“There Is No Way to Be Satisfied in This Life”: Talking with Stephen Marche about Gender, Marriage, and The Unmade Bed
What do the notions of power and success mean to men and women? How can we balance our need for fulfilling personal lives with a rise to the top? And once we have finished conquering the world, who’s doing the dishes? In The Unmade Bed. The Messy Truth About Men and Women in the 21st Century, Stephen Marche explores what it means to be in a heteronormative marriage in the modern day.
Interwoven with Marche’s personal experience in a non-traditional role—he sacrificed his career and moved to another county to enable his wife to accept her dream job—is commentary from Marche’s wife, Toronto Life editor Sarah Fulford. It feels as though they’ve invited readers to sit at their dinner table. As Marche explains his point of view, Fulford will interject, set him straight, provide additional details, and sometimes contradict him. The effect is quite charming and fittingly provides balance to a book that is, after all, largely concerned with issues of gender equality.
I spoke with Marche in an e-mail exchange about the roles and responsibilities of gender, and why, as Marche concludes, the only way out of this “messy truth” is together.
At the beginning of the book you receive life-altering news in Prospect Park and describe the place with affection. What about the city do you miss?
Well, that was New York in 2007, remember, before the crash, before the inequality spike, before the death of media, etc. etc., so there’s a great deal about the world as a whole that I miss. But I miss what everyone misses about New York. The frankness with which people speak. The ambition and the openness about ambition.
You call the initial decision to move from Brooklyn to Toronto a “personal and professional disaster.” Was there no part of those early discussions that felt exciting or like an adventure?
The glory of Toronto, as I’ve written many times, is that it’s not an adventure. Everything makes sense. If your child gets sick, you take them to a doctor and the doctor fixes them. When your kid wants to go to school, you take them to the local school. America’s a hell of an adventure, because all of their systems are so deeply, deeply fucked. Going back to Toronto was like going back to safety. It was a retreat from risk.
Once the choice was made to relocate, you characterize the move as something that happened to you. Did this add to the feeling of sacrifice?
The thing about the decision was that it didn’t really feel it could go any other way. I mean, a big point of the book is that the decisions men and women make in their relationships are almost never political. It’s not like people sit down and say “This is how we imagine the future of gender that we want to create through our actions.” It’s more like: “How do we bring more money into this family?” And my wife was going to make a lot more money than me.
Your own mother was a physician. How do you think she molded your views on working women?
Certainly the example of my mother was powerful. To me, the idea of a woman not having a powerful job was always ridiculous. Companionate marriage, to me, is the norm. Men and women both having work is the norm.

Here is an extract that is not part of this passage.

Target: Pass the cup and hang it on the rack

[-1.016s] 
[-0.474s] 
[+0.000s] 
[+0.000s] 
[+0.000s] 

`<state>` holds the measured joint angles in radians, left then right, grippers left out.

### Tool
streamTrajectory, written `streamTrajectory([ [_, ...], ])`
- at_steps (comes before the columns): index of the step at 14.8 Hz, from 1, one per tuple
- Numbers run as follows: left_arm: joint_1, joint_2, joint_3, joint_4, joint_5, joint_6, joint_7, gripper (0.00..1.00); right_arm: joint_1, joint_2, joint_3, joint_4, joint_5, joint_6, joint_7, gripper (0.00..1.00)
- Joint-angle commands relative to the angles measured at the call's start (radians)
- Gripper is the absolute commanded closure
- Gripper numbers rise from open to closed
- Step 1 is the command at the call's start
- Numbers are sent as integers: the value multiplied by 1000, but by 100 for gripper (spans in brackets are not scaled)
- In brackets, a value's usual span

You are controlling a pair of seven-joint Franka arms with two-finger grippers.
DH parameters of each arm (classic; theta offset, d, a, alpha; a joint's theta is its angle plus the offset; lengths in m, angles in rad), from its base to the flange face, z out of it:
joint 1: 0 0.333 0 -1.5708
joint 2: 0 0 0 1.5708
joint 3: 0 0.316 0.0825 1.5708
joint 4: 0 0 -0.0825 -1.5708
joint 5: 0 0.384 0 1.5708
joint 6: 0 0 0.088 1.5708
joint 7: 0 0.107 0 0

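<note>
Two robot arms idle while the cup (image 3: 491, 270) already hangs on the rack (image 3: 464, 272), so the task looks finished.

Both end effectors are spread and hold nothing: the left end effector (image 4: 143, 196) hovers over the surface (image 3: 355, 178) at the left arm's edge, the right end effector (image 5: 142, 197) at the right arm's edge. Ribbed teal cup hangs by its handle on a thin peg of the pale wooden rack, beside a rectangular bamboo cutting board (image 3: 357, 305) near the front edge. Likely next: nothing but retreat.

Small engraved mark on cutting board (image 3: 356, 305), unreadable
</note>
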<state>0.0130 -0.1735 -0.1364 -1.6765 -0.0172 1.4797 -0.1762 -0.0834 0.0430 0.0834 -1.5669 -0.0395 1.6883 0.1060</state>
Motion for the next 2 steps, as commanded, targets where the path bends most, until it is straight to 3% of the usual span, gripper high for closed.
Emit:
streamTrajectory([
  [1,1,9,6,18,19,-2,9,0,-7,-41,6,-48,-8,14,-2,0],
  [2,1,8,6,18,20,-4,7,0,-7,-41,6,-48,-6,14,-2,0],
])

I was intrigued by your phrase “I was suddenly my wife’s husband.” How much did being a husband play into your sense of identity before and after the move?
It’s funny. I don’t really think of myself as “husband.” But there was definitely a social role, outside of the family role, that I was playing, and that I felt. Older guys and older women felt that I was something radical, giving up my career for my wife’s. People of my own generation were just, like, this is life now.
The idea of the pervasive and unending concept of mommy guilt is explored. Do you feel that modern dads grapple with similar feelings when trying to balance home responsibilities and personal career fulfillment?
No. Any man who performs the basic functions of fatherhood is treated like a fucking hero. Go grocery shopping as a man, with a kid, they basically throw you a tickertape parade. Whereas moms, particularly single moms, are blamed for every social ill you can name. And even though single moms keep the fabric of society from collapsing, literally are the social force holding us back from a collapse into pure criminality, they make a reliable punching bag for politicians of all stripes. Here’s the thing about “balancing home responsibilities and personal career fulfillment.” It’s impossible. Give up. Just try and do the best you can at your job and try and love the people you love as really as you can. There is no way to be satisfied in this life.
Sarah’s notes add an intimacy and balance. Did you disagree about any of her inclusions?
Tons of them. But the beauty of the notes, I think, is that marriage is a disagreement. That’s actually the substance of it. People think of marriage as something you’re supposed to agree. It’s not. Marriage, good marriage, is actually a massive, longstanding disagreement that you can’t stop having.
A major theme in the book is that of sacrifice. In the past women usually put the home and family ahead of their career. In modern marriage is sacrifice still a requirement? Is it just now that sometimes the husbands are the ones coming second?
Money determines the reality. Look: You have kids. You need money. Both people want and need to take care of the kids. Both people need to make money. That’s the reality of what you need to do if you have a family. And the truth is that we are emotionally catching up to the reality poorly and slowly and shittily. But we are catching up.
For all the challenges, your (somewhat) unconventional arrangement seems to work. Is love the reason for your success?
Love is the great thing that feminism has failed to deal with. It seems so stupid, so ridiculous. But actually it’s what drives everything. Also, our arrangement, I believe, is more or less conventional by now. It is the future, anyway.